Warning: I have very little knowledge about these topics (even less than usual).

The Problem

One of my goals is to learn mathematics independently. I’ve had lots of trouble especially in certain areas such as algebraic geometry, where the preqrequisites are large and interconnected. When reading books nowadays, I frequently come across words I don’t know with (sometimes) recommended supplementary sources. But I can’t really learn the definition of say, a Cohen-Macaulay ring, just from reading Hartshorne’s short blurb or Wikipedia without actually seeing some properties of these rings proved, so I go to the supplementary sources. When I looked up, say, Matsumura’s book on commutative algebra, I then find that I am expected to know what derived functors are to understand depth. Time to find another book!

Other algebraic geometry books are even less encouraging: Grothendieck opens EGA by demanding that the reader be conversant with all of general topology, homological algebra, sheaf theory, and commutative algebra, and cites several and somewhat intimidating long research papers and books. The truly beginning (by which I mean polynomial equations, not EGA!) books on algebraic geometry that I read before don’t help bridge this gap; it is kind of like trying to learn modern number theory from a popular historical account.

In short, the problem is that, in many areas, it’s more or less impossible to find books nowadays that are reasonably self-contained and fully prove everything, yet get to really interesting material. The Bourbaki volumes were a noble attempt to avoid this, but they leave out large parts of fundamentals such as category theory and homological algebra; they don’t even discuss combinatorics. Moreover, they tend to be, in my view at least, somewhat over-pedantic and not always fun to read as a result.

A Suggestion

So what to do? Well, I think the Bourbaki approach suggests a potential idea: the power of the group. Whatever the faults of their approach, Bourbaki can rightfully boast in the preface to give “complete proofs” and presuppose, at least in theory, only a certain comfort with mathematical reasoning (and patience); they were a group, so they could write a linear volume series of such great length that few mathematicians (except perhaps Serge Lang) would have managed it. Today, with the Internet, the group could be vastly expanded.

But wait, isn’t this just Wikipedia, or Tim Gowers’s Tricki project? (By the way, I took the title from a post of his.)  Not quite. I’m looking for something that could be a textbook. I don’t think either is designed or well-suited to be the kind of thing you sit down with for hours; both are reference guides. What I’m suggesting instead is Bourbaki 2.0: a scheme whereby anyone can contribute to an enormous mathematical book. Perhaps someone with expertise could set up a table of contents spelling out the order of topics to be covered. Then, people could submit mini-articles under the following condition: an article in position ${{P}}$ must presuppose no knowledge outside of articles ${{P'}}$ with ${ {P' < P}}$ in the (total) ordering.

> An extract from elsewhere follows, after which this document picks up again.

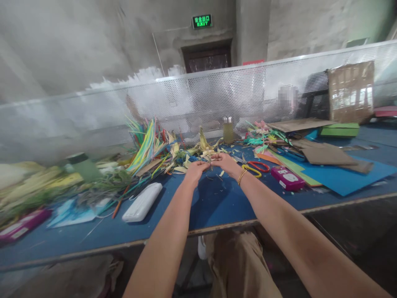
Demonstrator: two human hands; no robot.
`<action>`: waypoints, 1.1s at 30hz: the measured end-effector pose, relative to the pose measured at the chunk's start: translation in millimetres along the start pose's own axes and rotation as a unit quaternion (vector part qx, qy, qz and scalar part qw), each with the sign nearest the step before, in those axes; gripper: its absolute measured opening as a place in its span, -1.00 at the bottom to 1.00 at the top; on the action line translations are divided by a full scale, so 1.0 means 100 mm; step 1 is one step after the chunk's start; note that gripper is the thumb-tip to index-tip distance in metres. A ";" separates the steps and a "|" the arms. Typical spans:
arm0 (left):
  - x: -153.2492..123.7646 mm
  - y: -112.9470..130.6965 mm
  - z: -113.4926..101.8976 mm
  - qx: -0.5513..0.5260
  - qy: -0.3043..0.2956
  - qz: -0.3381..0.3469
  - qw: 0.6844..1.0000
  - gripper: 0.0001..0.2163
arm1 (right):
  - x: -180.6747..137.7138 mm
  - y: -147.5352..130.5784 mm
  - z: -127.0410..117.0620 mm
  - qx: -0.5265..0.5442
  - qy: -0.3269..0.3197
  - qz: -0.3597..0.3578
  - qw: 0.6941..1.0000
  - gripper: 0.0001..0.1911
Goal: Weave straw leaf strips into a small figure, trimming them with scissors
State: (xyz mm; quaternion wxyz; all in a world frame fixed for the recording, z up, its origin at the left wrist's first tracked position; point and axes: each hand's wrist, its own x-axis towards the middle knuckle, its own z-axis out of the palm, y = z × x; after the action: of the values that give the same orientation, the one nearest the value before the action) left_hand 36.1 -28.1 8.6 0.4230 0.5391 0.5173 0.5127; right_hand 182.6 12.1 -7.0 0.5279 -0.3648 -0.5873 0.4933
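Above the blue tabletop (214, 203), my left hand (196, 170) and my right hand (226, 161) meet with their fingers pinched. Something thin and brownish shows between the fingertips, too small and blurred to name. Just behind them lies a heap of pale dried corn husks (204, 142) with some blue fibre (194, 158). Beside my right wrist are scissors with red handles (259, 166) and a yellow-handled pair (252, 171). A gold-coloured bracelet (241, 177) is on that wrist.
Left: coloured stems (145, 145), a white case (142, 203), a green bottle (82, 165). Right: a purple pack (288, 178), blue card sheets (341, 176) and cardboard (325, 153). A jar (228, 130) stands before the perforated metal panel (173, 99).
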 end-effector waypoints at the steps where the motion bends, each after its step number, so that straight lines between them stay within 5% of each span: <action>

Moreover, unlike existent approaches such as Wikibooks, one doesn’t even have to start from scratch. There is a wealth of mathematical information available on the web—ranging from course notes to blogs to already existent wikis. Willing authors could submit them as entries, perhaps in a partial form. In the end, if there were conflicts, members could vote to decide them. The success of John Baez’s nLab project suggests that potentially a large amount of material could be compiled.

In the end, ideally the website would automatically produce a catenated file with all the entries, one after another, that would read as a textbook (available freely online).

Oh, and I should say that I’m tossing this out as a purely academic exercise; I certainly lack the knowledge in both mathematics and programming to know whether it is even remotely feasible. So feel free to shred it to pieces in the comments, or explain to me how it doesn’t make sense. I was just curious whether all the mathematical expository efforts that go on could be coordinated to make learning mathematics easier for students, following the Ubuntu philosophy.